__Exercise requirements__: Keep images out and repeat all data exactly.

** Opening Data shown block **

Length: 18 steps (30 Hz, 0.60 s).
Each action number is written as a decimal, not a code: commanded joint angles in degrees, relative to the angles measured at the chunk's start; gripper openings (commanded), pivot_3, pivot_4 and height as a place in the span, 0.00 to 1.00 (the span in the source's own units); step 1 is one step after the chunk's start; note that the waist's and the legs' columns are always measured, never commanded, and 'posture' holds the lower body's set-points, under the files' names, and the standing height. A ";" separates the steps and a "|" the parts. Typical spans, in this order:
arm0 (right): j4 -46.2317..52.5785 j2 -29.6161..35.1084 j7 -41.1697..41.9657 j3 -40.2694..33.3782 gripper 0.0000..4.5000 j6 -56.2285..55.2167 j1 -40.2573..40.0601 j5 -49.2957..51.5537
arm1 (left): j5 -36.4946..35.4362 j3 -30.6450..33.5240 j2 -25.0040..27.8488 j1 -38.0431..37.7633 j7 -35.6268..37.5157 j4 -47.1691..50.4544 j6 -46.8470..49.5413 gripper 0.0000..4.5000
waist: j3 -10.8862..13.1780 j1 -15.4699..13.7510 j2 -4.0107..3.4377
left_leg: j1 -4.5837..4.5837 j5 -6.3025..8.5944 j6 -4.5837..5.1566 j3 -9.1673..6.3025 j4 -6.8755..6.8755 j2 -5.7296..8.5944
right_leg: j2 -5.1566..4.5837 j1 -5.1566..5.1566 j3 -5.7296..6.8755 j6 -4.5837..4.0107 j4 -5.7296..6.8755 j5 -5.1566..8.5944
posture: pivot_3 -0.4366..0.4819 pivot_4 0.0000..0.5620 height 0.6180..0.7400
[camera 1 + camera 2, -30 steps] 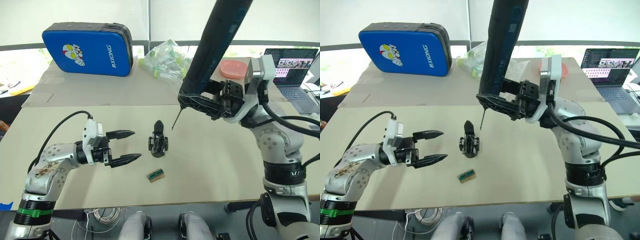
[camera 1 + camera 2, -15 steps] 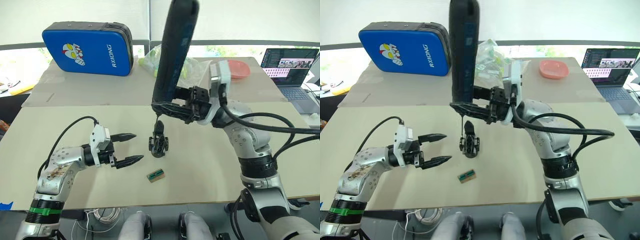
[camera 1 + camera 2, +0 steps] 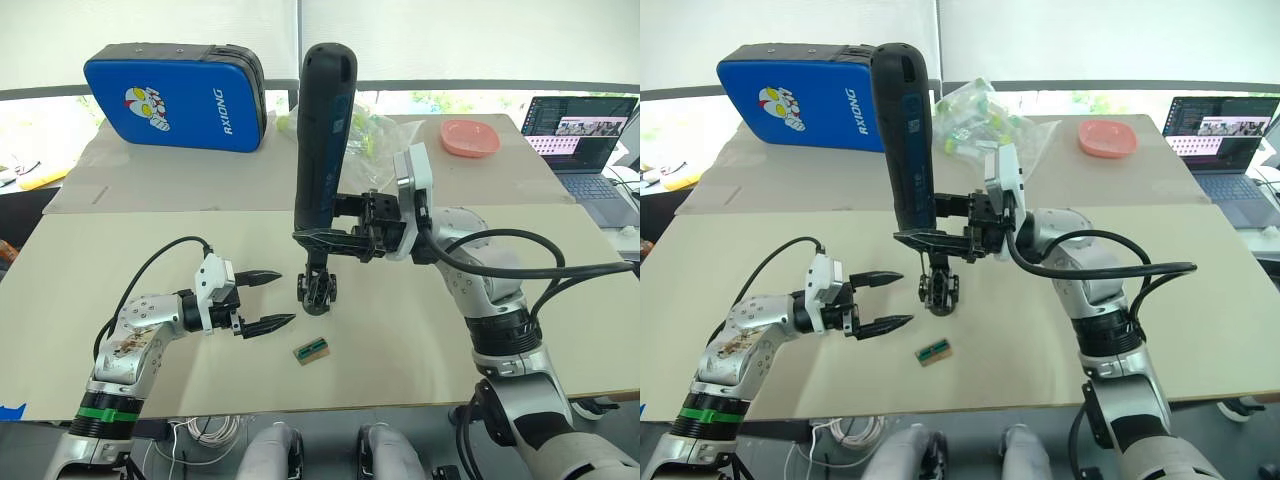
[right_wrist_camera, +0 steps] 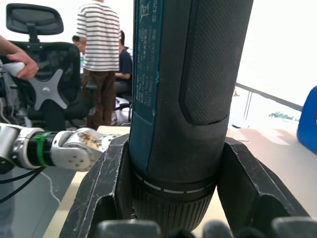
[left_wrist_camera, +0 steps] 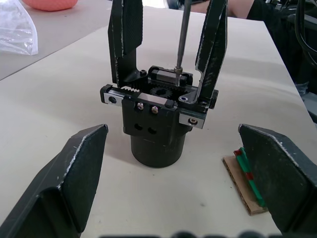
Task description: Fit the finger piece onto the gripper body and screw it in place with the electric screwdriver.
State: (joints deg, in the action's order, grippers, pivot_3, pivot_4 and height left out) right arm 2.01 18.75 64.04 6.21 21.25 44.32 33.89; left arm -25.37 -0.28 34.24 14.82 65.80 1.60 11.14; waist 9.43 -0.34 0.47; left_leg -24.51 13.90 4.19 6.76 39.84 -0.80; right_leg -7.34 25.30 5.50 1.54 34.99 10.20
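The gripper body (image 3: 317, 288) stands upright mid-table on its round base (image 5: 157, 144). Two pointed black fingers rise from it, and I cannot tell which of them is the finger piece. My right gripper (image 3: 332, 238) is shut on the electric screwdriver (image 3: 322, 140), clamping its lower end (image 4: 173, 198) and holding it nearly upright. Its thin metal bit (image 5: 181, 39) comes down between the two fingers and touches the top of the mechanism. My left gripper (image 3: 287, 297) is open just left of the body, level with it, its fingers (image 5: 74, 173) apart on either side and not touching it.
A small tan-and-green block (image 3: 312, 350) lies just in front of the body. At the back are a blue case (image 3: 175, 95), a plastic bag of items (image 3: 372, 128), a pink dish (image 3: 471, 137) and a laptop (image 3: 585, 135). People (image 4: 104, 44) stand beyond the table.
My right arm has swung left, tipping the screwdriver upright and bringing its bit down onto the gripper body. My left gripper has moved right, closer to the body, staying open.
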 commanded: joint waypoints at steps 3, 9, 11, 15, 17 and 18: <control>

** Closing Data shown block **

__Your solution__:
Length: 18 steps (30 Hz, 0.60 s).
Each action number is written as a decimal, not a code: commanded joint angles in degrees, relative to the angles measured at the chunk's start; gripper openings (commanded), pivot_3, pivot_4 and height as a place in the span, 0.00 to 1.00 (the span in the source's own units); step 1 is one step after the chunk's start; note that the waist's and the legs' columns are always measured, never commanded, and 'posture' holds the lower body's set-points, under the files' names, and the standing height. A ";" separates the steps and a "|" the parts. Typical spans, in this order:
arm0 (right): j4 -46.2317..52.5785 j2 -29.6161..35.1084 j7 -41.1697..41.9657 j3 -40.2694..33.3782 gripper 0.0000..4.5000 j6 -56.2285..55.2167 j1 -40.2573..40.0601 j5 -49.2957..51.5537
arm1 (left): j5 -36.4946..35.4362 j3 -30.6450..33.5240 j2 -25.0040..27.8488 j1 -38.0431..37.7633 j7 -35.6268..37.5157 j4 -47.1691..50.4544 j6 -46.8470..49.5413 gripper 0.0000..4.5000
waist: j3 -10.8862..13.1780 j1 -15.4699..13.7510 j2 -4.0107..3.4377
left_leg: j1 -4.5837..4.5837 j5 -6.3025..8.5944 j6 -4.5837..5.1566 j3 -9.1673..6.3025 j4 -6.8755..6.8755 j2 -5.7296..8.5944
right_leg: j2 -5.1566..4.5837 j1 -5.1566..5.1566 j3 -5.7296..6.8755 j6 -4.5837..4.0107 j4 -5.7296..6.8755 j5 -5.1566..8.5944
posture: pivot_3 -0.4366..0.4819 pivot_4 0.0000..0.5620 height 0.6180..0.7400
[camera 1 + camera 2, -30 steps] 
[camera 1 + camera 2, -15 steps] 
[camera 1 + camera 2, +0 steps] 
[right_wrist_camera, +0 steps] 
[left_wrist_camera, +0 steps] 
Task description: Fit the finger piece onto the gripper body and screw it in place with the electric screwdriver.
State: (joints deg, in the action's order, grippers, pivot_3, pivot_4 and height left out) right arm 2.01 18.75 64.04 6.21 21.25 44.32 33.89; left arm -25.37 -0.28 34.24 14.82 65.80 1.60 11.14; waist 9.43 -0.34 0.47; left_leg -24.51 13.90 4.19 6.76 39.84 -0.80; right_leg -7.34 25.30 5.50 1.54 34.99 10.20
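The gripper body (image 3: 317, 288) stands upright mid-table on its round base (image 5: 157, 144). Two pointed black fingers rise from it, and I cannot tell which of them is the finger piece. My right gripper (image 3: 332, 238) is shut on the electric screwdriver (image 3: 322, 140), clamping its lower end (image 4: 173, 198) and holding it nearly upright. Its thin metal bit (image 5: 181, 39) comes down between the two fingers and touches the top of the mechanism. My left gripper (image 3: 287, 297) is open just left of the body, level with it, its fingers (image 5: 74, 173) apart on either side and not touching it.
A small tan-and-green block (image 3: 312, 350) lies just in front of the body. At the back are a blue case (image 3: 175, 95), a plastic bag of items (image 3: 372, 128), a pink dish (image 3: 471, 137) and a laptop (image 3: 585, 135). People (image 4: 104, 44) stand beyond the table.
My right arm has swung left, tipping the screwdriver upright and bringing its bit down onto the gripper body. My left gripper has moved right, closer to the body, staying open.
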 commanded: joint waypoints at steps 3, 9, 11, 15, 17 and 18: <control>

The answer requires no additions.